Stored data
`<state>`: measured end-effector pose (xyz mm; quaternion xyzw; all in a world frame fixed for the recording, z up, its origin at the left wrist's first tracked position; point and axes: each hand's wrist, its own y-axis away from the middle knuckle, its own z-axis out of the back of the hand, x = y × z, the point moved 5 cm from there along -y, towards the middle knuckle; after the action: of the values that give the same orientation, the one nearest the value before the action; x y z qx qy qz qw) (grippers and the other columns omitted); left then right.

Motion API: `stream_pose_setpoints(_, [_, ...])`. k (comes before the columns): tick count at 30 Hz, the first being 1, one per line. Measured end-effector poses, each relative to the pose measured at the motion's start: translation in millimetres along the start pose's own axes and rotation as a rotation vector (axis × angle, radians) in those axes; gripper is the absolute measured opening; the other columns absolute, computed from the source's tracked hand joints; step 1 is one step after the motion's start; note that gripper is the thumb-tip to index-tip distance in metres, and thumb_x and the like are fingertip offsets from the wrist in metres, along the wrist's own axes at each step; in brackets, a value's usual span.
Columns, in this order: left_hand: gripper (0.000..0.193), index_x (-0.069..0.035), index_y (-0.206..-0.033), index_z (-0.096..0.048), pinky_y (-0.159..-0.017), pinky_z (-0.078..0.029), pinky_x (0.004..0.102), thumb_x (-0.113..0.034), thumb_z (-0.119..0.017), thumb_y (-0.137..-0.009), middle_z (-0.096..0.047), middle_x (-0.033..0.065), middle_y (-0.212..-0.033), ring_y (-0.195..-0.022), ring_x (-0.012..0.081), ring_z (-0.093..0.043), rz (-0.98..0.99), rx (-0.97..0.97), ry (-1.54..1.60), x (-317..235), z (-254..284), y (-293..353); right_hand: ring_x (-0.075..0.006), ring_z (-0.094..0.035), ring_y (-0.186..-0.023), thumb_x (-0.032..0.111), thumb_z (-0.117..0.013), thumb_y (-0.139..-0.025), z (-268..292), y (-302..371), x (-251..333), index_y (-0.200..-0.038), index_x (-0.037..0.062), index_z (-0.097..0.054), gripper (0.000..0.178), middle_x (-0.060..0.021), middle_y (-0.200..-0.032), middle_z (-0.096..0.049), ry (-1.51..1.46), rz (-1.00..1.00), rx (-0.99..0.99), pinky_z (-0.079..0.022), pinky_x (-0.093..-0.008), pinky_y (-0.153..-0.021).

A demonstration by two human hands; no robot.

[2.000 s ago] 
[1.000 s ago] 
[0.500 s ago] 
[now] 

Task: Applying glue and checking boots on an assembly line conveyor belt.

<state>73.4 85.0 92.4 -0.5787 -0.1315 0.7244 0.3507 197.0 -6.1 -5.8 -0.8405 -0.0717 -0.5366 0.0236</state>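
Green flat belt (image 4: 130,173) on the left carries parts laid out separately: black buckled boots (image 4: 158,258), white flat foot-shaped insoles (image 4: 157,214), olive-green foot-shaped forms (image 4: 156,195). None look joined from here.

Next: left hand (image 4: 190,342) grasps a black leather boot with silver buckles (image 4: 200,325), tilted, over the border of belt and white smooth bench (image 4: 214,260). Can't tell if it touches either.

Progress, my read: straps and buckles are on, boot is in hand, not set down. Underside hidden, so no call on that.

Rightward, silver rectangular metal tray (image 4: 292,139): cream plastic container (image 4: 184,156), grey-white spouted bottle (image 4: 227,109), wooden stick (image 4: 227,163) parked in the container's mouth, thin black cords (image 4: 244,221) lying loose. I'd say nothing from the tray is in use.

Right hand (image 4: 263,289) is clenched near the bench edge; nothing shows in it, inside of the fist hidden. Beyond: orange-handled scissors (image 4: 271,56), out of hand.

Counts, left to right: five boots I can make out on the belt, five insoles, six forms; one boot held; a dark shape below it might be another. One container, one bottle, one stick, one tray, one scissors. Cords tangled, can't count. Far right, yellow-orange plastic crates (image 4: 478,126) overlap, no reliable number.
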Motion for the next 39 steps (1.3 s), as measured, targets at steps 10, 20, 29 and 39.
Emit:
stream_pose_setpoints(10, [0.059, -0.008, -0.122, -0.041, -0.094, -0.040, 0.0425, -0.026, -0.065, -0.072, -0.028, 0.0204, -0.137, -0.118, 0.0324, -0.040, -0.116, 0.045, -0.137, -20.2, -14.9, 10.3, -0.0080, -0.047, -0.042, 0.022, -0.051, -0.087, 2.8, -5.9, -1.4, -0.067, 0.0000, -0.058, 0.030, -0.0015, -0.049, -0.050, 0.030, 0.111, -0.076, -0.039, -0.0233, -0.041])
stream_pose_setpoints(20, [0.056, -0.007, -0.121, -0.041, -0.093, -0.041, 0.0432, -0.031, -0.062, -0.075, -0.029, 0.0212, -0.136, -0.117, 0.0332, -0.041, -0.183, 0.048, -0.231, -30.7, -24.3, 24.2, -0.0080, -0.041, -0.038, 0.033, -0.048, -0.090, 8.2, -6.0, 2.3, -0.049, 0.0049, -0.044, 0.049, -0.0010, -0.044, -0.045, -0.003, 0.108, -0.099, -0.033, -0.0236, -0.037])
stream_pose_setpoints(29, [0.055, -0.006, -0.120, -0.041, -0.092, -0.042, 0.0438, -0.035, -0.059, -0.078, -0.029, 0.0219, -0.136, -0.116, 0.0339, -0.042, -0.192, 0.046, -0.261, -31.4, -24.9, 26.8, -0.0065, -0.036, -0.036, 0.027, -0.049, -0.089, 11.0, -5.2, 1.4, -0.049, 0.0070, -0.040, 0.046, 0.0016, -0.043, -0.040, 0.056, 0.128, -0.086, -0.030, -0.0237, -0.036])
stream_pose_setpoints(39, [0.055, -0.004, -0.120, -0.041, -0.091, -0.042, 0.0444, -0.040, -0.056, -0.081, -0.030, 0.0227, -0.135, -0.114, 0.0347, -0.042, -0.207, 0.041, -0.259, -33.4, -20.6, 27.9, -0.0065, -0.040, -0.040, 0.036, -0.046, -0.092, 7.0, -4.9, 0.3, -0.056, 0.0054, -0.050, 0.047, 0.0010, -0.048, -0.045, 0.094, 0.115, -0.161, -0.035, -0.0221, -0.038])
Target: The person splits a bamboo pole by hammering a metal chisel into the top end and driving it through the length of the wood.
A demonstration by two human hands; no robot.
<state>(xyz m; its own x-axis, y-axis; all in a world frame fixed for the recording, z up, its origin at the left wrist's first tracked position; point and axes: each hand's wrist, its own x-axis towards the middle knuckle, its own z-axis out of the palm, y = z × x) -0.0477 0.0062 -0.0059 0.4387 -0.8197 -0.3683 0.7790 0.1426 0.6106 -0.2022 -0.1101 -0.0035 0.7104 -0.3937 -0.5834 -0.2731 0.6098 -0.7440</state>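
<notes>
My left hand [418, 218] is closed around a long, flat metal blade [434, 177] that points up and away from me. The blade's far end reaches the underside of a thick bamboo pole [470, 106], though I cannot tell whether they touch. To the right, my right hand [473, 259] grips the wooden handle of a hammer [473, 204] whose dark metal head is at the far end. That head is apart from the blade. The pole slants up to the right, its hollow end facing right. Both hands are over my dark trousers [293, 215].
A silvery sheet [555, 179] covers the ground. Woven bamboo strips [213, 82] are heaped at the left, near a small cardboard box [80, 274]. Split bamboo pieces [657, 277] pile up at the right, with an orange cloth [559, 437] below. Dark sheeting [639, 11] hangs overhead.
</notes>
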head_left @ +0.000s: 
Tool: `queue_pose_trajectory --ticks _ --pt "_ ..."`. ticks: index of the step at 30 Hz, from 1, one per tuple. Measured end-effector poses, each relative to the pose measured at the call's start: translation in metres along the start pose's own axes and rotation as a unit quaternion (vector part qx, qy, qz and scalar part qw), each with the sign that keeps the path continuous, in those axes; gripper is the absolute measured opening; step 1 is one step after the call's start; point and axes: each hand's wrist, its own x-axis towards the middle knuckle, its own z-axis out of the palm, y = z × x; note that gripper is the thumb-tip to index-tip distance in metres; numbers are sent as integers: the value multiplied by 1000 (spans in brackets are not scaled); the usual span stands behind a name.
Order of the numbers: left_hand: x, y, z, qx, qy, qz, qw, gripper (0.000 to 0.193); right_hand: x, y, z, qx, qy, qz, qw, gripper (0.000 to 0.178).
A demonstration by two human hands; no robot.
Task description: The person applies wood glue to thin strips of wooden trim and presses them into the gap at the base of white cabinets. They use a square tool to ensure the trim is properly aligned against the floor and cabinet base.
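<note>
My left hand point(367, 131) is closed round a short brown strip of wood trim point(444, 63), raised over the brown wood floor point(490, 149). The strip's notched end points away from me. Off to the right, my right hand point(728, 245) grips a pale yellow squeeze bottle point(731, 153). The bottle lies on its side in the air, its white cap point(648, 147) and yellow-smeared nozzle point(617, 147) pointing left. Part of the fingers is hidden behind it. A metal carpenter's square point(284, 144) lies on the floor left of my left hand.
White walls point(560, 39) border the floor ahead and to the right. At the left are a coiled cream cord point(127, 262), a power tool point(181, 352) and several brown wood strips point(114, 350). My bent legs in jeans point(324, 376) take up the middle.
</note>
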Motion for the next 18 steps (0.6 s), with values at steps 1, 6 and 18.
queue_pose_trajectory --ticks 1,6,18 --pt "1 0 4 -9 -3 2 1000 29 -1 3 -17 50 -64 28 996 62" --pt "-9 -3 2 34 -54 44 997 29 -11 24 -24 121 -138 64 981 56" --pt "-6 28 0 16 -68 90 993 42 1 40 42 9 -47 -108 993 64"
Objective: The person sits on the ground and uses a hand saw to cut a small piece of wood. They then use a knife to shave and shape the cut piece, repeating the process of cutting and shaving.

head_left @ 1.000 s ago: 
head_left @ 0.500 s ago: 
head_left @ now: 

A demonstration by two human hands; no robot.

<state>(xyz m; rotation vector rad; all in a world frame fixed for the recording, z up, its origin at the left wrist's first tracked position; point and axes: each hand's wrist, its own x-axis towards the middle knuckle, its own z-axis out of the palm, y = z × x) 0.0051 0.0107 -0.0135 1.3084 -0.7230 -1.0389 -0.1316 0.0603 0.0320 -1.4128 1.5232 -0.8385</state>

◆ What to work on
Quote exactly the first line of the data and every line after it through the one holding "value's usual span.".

◆ Solution to this exercise
`<state>`: measured end-effector pose (xyz mm; quaternion xyzw; all in a world frame fixed for the recording, z up, its origin at the left wrist's first tracked position; point and axes: each hand's wrist, its own y-axis away from the middle knuckle, its own z-axis out of the back of the hand, x = y × z, the point moved 5 cm from there along -y, towards the middle knuckle; after the action: of the values that give the same orientation, the one nearest the value before the action; x y z qx qy qz qw) (grippers and the other columns omitted); left then right.

Motion API: `stream_pose_setpoints(_, [_, ...])`. k (comes before the columns): tick count at 30 Hz, the first being 1, one per line. Measured end-effector poses, each relative to the pose measured at the motion's start: translation in millimetres along the start pose's own axes and rotation as a rotation vector (axis × angle, radians) in those axes; gripper is the absolute measured opening; the other columns absolute, computed from the source's tracked hand joints; step 1 is one step after the motion's start; note that gripper is the thumb-tip to index-tip distance in metres, and thumb_x and the like are fingertip offsets from the wrist in metres, along the wrist's own axes at each step; in brackets, a value's usual span.

As written, the answer is complete.